Catecismo penal y penitenciario (fragmento)

-P. ¿Es un escándalo la excarcelación de asesinos terroristas en serie a los quince o veinte años de prisión cuando no han dado la menor muestra de arrepentimiento?

-R. Sí. Es un escándalo y una vergüenza. Pero legal.

-P. ¿Y la salida de asesinos sexuales que siguen siendo un peligro, especialmente para los niños?

-R. Otro escándalo y otra vergüenza. Pero legal.

-P ¿Quiénes son los culpables de esta situación?

-R. Los políticos que, como legisladores, debieron prevenirla y evitarla.

-P. ¿Cuáles fueron sus pecados?

-R. El principal ha sido su rechazo de la prisión perpetua revisable, presente en los Códigos Penales del Reino Unido, Alemania, Austria, Francia, Italia y un largo etcétera, lo mismo con mayorías de derechas que de izquierdas.

-P. ¿Cómo se explica tal postura cuando el terrorismo era en España un problema mucho mayor que en esos otros países de acrisolada democracia?

-R. Fue un pecado de soberbia. Salíamos de la dictadura franquista y algunos entendieron que así nos situábamos a la cabeza del mundo mundial progresista. Aún hay quienes siguen en sus trece.

-P. ¿Hubo algún otro pecado mortal?

-R. Sí. El de haber mantenido la redención de penas por el trabajo, una institución franquista desconocida en otros ordenamientos jurídicos, hasta la promulgación del vigente Código Penal de 1995. Sin efectos retroactivos, naturalmente.

-P. ¿En qué consiste dicho beneficio?

-R. Consiste en que dos días de trabajo equivalen a un día de prisión. Además, había una redención extraordinaria, compatible con la ordinaria. Sólo con la ordinaria, los treinta años de prisión se reducen a veinte.

-P. ¿Qué requisitos tiene ese beneficio?

-R. Basta con una buena o regular conducta carcelaria. Aquí no se valora ningún pronóstico resocializador.

-P. ¿Y si no hubiese trabajo en el centro penitenciario?

-R. Podría no haberlo, pero se concede de todas formas para no discriminar a los penados según el lugar donde cumplan sus condenas.

-P. ¿Cuál es el límite máximo de cumplimiento en las condenas acumuladas?

-R. Hasta una reforma del año 2003, que lo eleva a cuarenta años en algunos casos, de nuevo sin efectos retroactivos, el límite era de treinta años, el mismo de la pena para un único asesinato.

-P. ¿Qué pasa con las condenas a cientos y miles de años de prisión?

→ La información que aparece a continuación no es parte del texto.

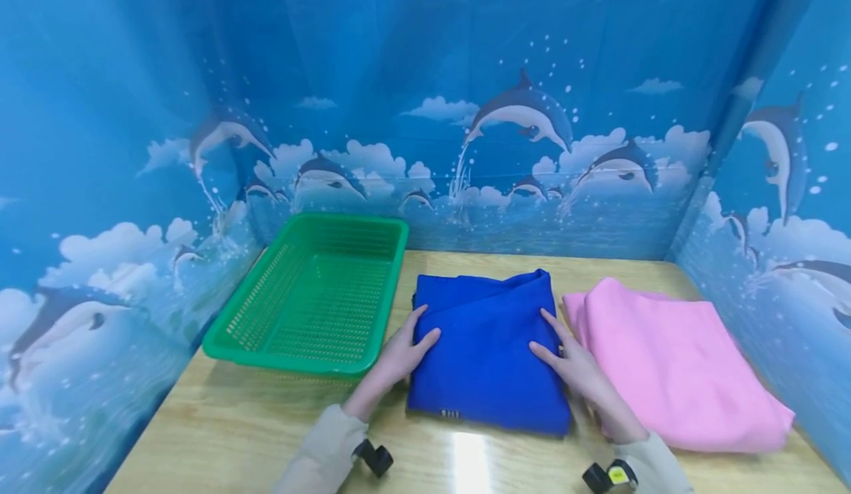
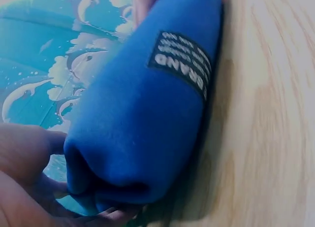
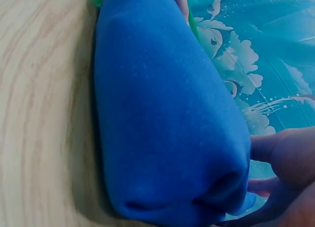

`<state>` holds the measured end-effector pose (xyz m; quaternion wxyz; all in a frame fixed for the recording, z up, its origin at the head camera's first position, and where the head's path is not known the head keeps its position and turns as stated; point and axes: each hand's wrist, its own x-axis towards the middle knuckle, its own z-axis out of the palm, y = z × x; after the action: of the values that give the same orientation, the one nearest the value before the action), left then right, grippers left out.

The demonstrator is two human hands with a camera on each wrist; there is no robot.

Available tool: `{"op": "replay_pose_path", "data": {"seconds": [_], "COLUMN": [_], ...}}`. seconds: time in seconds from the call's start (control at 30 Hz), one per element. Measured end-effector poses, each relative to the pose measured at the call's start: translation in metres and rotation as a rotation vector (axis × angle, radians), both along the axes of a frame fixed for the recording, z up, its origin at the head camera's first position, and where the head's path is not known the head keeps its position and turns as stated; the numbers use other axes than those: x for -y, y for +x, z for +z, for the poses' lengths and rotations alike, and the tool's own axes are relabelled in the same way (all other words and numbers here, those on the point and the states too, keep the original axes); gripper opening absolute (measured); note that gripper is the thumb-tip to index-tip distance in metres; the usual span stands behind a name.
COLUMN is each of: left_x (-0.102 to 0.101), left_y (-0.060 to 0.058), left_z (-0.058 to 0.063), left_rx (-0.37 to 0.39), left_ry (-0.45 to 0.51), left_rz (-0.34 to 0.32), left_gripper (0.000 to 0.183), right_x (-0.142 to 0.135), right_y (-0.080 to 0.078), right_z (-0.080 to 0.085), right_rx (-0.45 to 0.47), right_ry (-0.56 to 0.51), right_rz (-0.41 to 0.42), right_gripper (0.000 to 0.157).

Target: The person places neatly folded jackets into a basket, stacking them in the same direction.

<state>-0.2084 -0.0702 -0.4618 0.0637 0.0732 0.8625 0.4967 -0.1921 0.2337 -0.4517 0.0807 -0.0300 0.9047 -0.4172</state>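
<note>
Left hand (image 1: pixel 401 351) and right hand (image 1: pixel 577 363) gripped blue cloth (image 1: pixel 485 361), basket (image 1: pixel 286 362) stood just left, pink cloth (image 1: pixel 678 376) lay just right

Folded cloths, two: blue cloth (image 1: pixel 488 354), pink cloth (image 1: pixel 671 368). Perforated plastic basket (image 1: pixel 322 294), one. Hands, two: left hand (image 1: pixel 401 349), right hand (image 1: pixel 580 367).

Bright, even light fills our head view, where a white patch of glare burns on the wooden table (image 1: pixel 219 420) near the bottom edge. Our wrist views run dimmer and softer: shadow hugs the blue cloth (image 1: pixel 488 354), and small print on its label (image 2: pixel 183 58) blurs beside larger, legible letters.
</note>
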Motion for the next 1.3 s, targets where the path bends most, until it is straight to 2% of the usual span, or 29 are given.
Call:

-R. Pues pasa que se opera “como si” las penas acumuladas se convirtieran en una sola de, a lo sumo, treinta o cuarenta años. Sobre tal pena única se aplicaban la reducción de penas por el trabajo y la libertad condicional. Esa era la pacífica y consolidada doctrina hasta ahora.

-P. Explique las razones.

-R. La primera es que habría que ser consecuente con aquella limitación temporal para que la redención de penas por el trabajo tuviera sentido. Por ejemplo, si hubiera diez penas de treinta años, la redención aplicada a cada una de ellas no afectaría al límite conjunto de la primera. Diez por veinte son doscientos.

-P. ¿Hay más argumentos para aquella interpretación?

-R. Sí, los hay. El sistema de individualización científica de muestra Ley Orgánica 1/1979, General Penitenciaria, con el tratamiento y la clasificación del interno como ejes, se refiere a éste como persona, sea cual fuere el número de las penas impuestas. No se puede acordar la libertad condicional en una pena para acordar después el reingreso del reo en el grado que corresponda para cumplir la siguiente.

-P. ¿Por qué esas citas de la libertad condicional?

-R. Porque, aunque esta sea todavía un grado en el propio cumplimiento de la pena, plantea problemas similares. El Reglamento Penitenciario dispone que entonces las diferentes penas se entenderán como una sola. Su silencio sobre la redención de penas por el trabajo se explica con el silencio de la LOGP sobre ese beneficio a extinguir.

-P. ¿Y la doctrina Parot?

-R. La doctrina Parot fue el bienintencionado intento de algunos jueces (hubo votos contrarios en el Tribunal Supremo y en el Tribunal Constitucional) para impedir “in extremis” los escandalosos efectos de una deplorable legislación. Nadie puede sorprenderse de lo ocurrido en Estrasburgo. Se quiso conseguir con una novedosa y debilísima interpretación “ad hoc” lo que la irretroactividad legal en contra del reo no permitía. Hoy, porque los jueces españoles tienen que acatar la sentencia del Tribunal Europeo de Derechos Humanos, se les sitúa junto a los políticos como responsables de una situación que pudo y debió ser evitada. Por el legislador, claro.